Some of the blame, he says, he put on himself for getting comfortable in the role “instead of finding a fresh take on it.” Luckily, the producers made it clear that they weren’t going to kill off Dillon and left the door open for a possible return. When Clifton’s four-year deal ended, he worked off-contract a few times, last appearing in December 2007. “It was totally amicable and I left happy,” he declares. “Unfortunately, right when I left, the writers’ strike happened, the mortgage crisis happened and there I was thinking I was going to sell my house and live off of that and I couldn’t sell it. It was really, really bad timing, but my reasons were pure.”
Fast-forward a year later and Clifton was cast in the role of Schuyler, which meant an immediate move from his lifelong home of Los Angeles to New York City. Ignoring the advice of a veteran cast-mate to “go month-to-month,” he rented a place within walking distance of the studio. “I got so lucky. I got a beautiful apartment,” he reports. “And I’m able to fly my girlfriend out every two weeks.”
Having already shared on-screen kisses with Kristen Alderson (Starr) and Crystal Hunt (Stacy), and gotten tossed around by Trevor St.

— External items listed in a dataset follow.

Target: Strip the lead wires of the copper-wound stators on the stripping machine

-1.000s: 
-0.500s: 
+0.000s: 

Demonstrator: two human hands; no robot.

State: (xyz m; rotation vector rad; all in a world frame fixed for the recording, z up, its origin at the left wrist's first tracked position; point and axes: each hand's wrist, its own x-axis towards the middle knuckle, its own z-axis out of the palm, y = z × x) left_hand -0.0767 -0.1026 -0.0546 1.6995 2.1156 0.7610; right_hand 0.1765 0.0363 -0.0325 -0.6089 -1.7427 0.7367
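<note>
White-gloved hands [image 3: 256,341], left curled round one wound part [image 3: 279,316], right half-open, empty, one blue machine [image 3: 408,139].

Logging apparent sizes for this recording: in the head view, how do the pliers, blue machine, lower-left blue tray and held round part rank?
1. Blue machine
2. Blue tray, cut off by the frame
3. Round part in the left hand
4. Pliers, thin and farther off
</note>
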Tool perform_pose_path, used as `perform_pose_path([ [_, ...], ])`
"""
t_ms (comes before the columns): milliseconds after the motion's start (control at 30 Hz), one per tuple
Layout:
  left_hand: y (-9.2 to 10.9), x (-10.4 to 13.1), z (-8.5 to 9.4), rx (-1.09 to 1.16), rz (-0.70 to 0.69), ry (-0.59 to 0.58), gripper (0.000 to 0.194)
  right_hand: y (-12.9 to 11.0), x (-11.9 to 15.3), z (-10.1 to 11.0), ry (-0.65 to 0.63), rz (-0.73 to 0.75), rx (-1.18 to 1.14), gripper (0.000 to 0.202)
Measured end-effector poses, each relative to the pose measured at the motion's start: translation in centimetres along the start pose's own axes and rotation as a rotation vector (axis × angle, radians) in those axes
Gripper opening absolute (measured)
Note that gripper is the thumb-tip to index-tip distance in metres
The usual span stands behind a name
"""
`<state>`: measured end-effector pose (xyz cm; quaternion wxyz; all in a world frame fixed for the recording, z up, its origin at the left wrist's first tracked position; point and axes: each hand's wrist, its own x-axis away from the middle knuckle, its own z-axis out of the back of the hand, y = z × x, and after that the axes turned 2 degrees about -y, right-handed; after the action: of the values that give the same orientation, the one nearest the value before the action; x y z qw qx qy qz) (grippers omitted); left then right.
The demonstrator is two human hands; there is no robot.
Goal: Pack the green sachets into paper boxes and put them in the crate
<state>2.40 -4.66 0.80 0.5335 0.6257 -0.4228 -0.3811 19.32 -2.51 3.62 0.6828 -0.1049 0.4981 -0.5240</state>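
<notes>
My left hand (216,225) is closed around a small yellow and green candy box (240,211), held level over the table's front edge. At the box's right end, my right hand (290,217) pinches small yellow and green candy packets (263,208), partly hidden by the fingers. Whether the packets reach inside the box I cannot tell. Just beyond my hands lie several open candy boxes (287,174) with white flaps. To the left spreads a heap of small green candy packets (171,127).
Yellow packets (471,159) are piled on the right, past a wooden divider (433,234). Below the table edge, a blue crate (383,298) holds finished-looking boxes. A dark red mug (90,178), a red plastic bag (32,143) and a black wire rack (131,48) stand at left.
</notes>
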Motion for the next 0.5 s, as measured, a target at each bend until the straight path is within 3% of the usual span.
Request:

John’s Todd — “That whole day was so fun,” he raves — what would Clifton like to see Schuyler do next? “I think it would be so cool for Schuyler to slip a little,” the actor reveals. “Anybody who’s an addict will tell you there’s no such thing as, ‘I used to be addicted to meth!’” But relapse or no relapse, Clifton is thrilled to be originating another role on daytime TV. “I’ve gotten the privilege of being able to create a character from scratch both times. These people at ONE LIFE TO LIVE were gracious enough to take me under their wings and I really appreciate that. At the end of this contract — if I’m fortunate enough to be here at that time — maybe I’ll want to stay, or if I’m ready to move on, there are new roles and new parts that I’ll be able to tackle, and that’s really important to me.”
Like many of the hunks at OLTL, Clifton is in a committed relationship. He met girlfriend Nicole while his mom was teaching a developmental psychology class. “I came to drop off some papers for my mom’s class and she introduced me to the class and I ended up staying for a little bit,” he recalls. “I ended up sitting next to this girl named Nikki, who I thought was really special, and I asked my mom, ‘Who’s that Nikki girl?’” They’ve been dating for two years and are now having a long-distance romance while she finishes her masters program in L.A. “Her field is called Human Factor Psychology and it’s not actually psychology at all, but she’s basically an expert on making products intuitive and user-friendly,” he proudly explains. “She tries to have conversations with me and I’m struggling to understand what she’s telling me, but yeah, I’m proud of myself for being able to repeat that [laughs].”
JUST THE FACTS
Birthday: October 31
Hails From: Los Angeles
Fast-Food Nation: Clifton’s first stop on his visits to L.A. is In-N-Out Burger.
Funny Money: He is the only child of Faye, a psychologist and former professor, and Ron, who works for a company detecting bad checks and fraud, “sort of like Tom Hanks was a money detective in Catch Me If You Can,” he explains.
Burrito Elite: After nearly five months of living in New York, the California native has yet to find the perfect burrito. “I just get Chipotle,” he shrugs. “I’m an elitist when it comes to Mexican food.”
His Tube: Clifton is a fan of LOST and SURVIVOR, and recently added THE MENTALIST and KINGS to his must-see TV list.
Just Browsing: His official website is www.scottclifton.com.